Your instructions: For every line in the material below that holds "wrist", report the line.
(Supplied material)
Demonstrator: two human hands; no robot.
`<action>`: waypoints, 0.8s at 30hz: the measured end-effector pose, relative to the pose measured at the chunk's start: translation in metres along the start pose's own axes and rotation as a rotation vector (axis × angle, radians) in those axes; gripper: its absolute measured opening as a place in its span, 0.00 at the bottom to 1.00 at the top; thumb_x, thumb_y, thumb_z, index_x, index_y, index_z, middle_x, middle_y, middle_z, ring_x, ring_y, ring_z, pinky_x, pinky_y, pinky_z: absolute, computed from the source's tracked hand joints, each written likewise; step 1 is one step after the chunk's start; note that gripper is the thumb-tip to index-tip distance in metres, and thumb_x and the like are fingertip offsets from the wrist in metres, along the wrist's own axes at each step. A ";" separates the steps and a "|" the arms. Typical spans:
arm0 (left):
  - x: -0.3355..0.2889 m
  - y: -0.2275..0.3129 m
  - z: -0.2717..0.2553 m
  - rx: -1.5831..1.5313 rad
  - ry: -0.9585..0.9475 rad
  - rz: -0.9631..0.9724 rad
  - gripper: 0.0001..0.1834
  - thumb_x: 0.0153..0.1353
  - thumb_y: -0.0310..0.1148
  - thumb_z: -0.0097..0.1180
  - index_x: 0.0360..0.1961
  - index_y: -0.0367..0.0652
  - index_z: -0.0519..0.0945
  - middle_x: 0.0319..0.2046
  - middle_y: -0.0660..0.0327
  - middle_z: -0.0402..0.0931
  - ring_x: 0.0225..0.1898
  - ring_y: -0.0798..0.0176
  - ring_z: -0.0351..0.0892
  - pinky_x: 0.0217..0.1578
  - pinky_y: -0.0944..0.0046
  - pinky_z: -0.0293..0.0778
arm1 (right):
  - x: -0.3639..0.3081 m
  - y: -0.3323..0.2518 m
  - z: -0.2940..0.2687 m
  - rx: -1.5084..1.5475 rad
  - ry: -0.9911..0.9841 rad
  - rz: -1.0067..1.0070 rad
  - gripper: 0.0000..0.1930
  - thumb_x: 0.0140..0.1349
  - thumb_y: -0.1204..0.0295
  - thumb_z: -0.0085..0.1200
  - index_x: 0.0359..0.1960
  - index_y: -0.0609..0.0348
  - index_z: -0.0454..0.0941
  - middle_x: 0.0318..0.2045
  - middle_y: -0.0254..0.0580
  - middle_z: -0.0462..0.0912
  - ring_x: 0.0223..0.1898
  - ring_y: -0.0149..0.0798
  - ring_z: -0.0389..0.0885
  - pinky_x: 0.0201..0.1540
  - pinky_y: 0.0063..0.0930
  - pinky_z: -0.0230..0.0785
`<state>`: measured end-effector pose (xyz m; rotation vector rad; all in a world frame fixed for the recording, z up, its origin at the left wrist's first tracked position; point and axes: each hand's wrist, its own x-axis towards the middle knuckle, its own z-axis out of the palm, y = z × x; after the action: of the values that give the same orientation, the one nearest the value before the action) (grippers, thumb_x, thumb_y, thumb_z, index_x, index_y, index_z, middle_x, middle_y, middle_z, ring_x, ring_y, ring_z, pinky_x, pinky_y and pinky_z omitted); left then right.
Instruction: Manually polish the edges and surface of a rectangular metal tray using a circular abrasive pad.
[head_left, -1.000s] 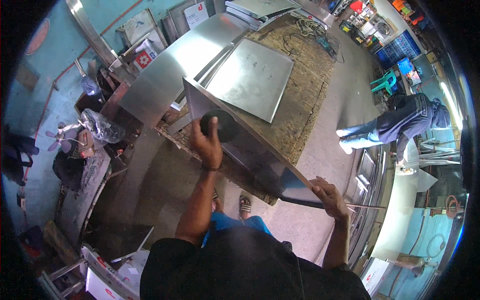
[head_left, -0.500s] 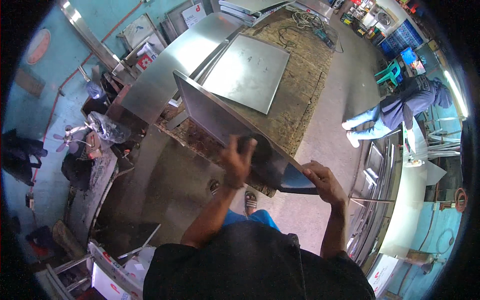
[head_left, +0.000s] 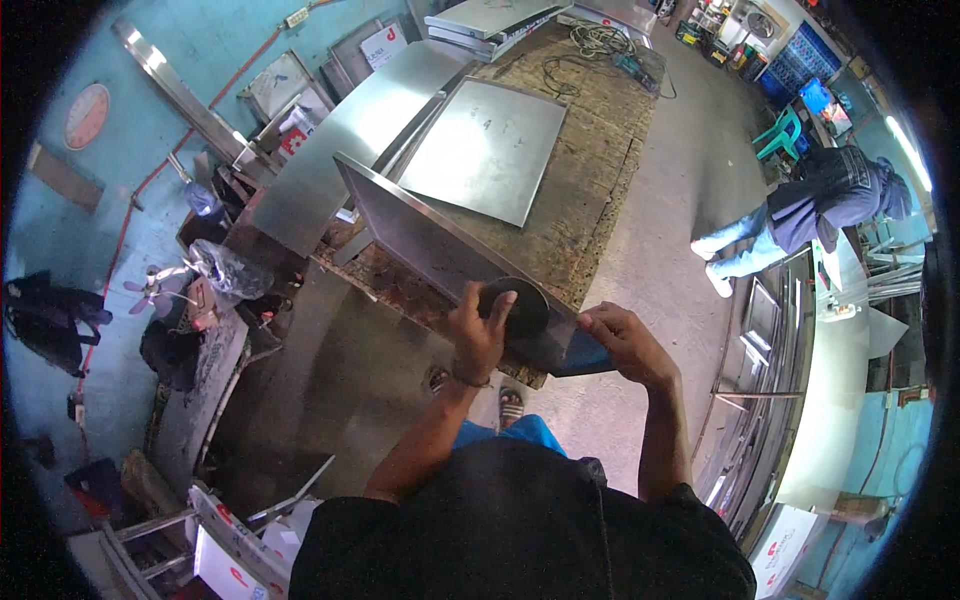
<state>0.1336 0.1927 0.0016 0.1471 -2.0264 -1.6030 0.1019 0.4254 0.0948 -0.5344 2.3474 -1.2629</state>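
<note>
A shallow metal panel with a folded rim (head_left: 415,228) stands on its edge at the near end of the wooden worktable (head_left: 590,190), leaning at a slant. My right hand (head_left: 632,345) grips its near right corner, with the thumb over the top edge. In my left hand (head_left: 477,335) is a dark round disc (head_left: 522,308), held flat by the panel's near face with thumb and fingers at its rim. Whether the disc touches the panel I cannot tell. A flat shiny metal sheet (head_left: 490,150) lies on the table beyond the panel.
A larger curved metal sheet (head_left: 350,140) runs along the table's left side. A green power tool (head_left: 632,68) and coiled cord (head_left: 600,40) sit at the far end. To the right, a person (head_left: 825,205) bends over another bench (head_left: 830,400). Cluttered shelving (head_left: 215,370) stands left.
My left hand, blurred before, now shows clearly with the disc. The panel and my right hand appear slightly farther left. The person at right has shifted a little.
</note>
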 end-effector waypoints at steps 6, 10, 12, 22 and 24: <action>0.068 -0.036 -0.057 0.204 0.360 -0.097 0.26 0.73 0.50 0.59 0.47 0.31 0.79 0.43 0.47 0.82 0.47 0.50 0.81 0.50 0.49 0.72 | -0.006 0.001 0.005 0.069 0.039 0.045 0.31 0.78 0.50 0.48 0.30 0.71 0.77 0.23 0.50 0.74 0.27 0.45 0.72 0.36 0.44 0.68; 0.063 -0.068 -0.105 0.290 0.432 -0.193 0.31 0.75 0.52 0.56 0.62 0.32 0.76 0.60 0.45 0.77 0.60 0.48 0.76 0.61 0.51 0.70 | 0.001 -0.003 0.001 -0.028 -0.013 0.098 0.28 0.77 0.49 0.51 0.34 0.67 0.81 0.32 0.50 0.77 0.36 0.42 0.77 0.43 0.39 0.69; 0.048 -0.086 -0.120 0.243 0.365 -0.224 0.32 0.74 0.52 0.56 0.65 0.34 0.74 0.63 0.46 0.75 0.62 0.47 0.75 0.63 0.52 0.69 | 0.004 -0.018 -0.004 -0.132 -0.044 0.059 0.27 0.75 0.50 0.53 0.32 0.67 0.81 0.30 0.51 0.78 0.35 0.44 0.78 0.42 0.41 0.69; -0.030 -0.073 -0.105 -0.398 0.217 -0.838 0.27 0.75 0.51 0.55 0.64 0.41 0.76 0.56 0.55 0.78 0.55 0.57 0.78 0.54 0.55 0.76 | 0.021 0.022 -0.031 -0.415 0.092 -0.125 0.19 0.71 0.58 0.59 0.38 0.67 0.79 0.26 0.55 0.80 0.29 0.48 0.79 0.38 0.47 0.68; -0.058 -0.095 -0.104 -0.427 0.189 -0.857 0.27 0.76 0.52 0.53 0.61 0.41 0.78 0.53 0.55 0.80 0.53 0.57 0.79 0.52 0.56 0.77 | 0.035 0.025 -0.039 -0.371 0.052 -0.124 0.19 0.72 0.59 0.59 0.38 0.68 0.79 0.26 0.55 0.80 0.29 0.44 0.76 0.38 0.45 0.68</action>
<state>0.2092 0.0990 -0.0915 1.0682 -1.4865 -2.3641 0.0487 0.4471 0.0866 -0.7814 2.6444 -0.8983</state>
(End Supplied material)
Response for this exercise:
`<action>`: waypoints, 0.8s at 30hz: the measured end-effector pose, relative to the pose measured at the chunk's start: translation in metres along the start pose's own axes and rotation as a rotation vector (axis × angle, radians) in those axes; gripper: its absolute measured opening as a place in its span, 0.00 at the bottom to 1.00 at the top; thumb_x, thumb_y, thumb_z, index_x, index_y, index_z, middle_x, middle_y, middle_z, ring_x, ring_y, ring_z, pinky_x, pinky_y, pinky_z: absolute, computed from the source's tracked hand joints, each written likewise; step 1 is one step after the chunk's start; note that gripper is the thumb-tip to index-tip distance in metres, and thumb_x and the like are fingertip offsets from the wrist in metres, along the wrist's own axes at each step. A ";" separates the steps and a "|" the arms. Typical spans:
`<state>`: measured end-effector pose (xyz m; rotation vector rad; all in a world frame fixed for the recording, z up, its origin at the left wrist's first tracked position; point and axes: each hand's wrist, its own x-axis towards the middle knuckle, its own z-axis out of the palm, y = z × x; after the action: of the values that give the same orientation, the one nearest the value before the action) (grippers, thumb_x, thumb_y, thumb_z, index_x, index_y, index_z, middle_x, middle_y, middle_z, ring_x, ring_y, ring_z, pinky_x, pinky_y and pinky_z omitted); left then right.

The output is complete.